─── INFORMATION SHOWN ───

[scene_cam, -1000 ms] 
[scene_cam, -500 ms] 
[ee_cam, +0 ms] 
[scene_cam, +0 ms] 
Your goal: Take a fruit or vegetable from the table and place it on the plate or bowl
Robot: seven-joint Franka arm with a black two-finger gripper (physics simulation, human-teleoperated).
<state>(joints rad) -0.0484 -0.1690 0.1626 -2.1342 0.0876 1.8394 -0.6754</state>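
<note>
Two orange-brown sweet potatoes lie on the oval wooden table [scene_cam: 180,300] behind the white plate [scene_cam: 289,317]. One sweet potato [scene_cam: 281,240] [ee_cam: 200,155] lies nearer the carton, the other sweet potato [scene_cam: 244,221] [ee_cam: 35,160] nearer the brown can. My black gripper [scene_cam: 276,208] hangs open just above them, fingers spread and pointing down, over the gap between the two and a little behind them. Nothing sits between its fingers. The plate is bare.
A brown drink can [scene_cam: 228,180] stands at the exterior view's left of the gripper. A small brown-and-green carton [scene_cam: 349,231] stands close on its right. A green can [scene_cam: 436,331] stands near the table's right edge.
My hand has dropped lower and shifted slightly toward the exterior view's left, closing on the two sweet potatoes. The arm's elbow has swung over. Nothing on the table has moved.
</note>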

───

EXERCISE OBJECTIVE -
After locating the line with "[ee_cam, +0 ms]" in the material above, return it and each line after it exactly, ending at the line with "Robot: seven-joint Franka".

WRITTEN SOLUTION -
[ee_cam, +0 ms] 
[scene_cam, +0 ms] 
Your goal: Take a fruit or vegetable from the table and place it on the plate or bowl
Robot: seven-joint Franka arm with a black two-finger gripper (physics simulation, human-teleoperated).

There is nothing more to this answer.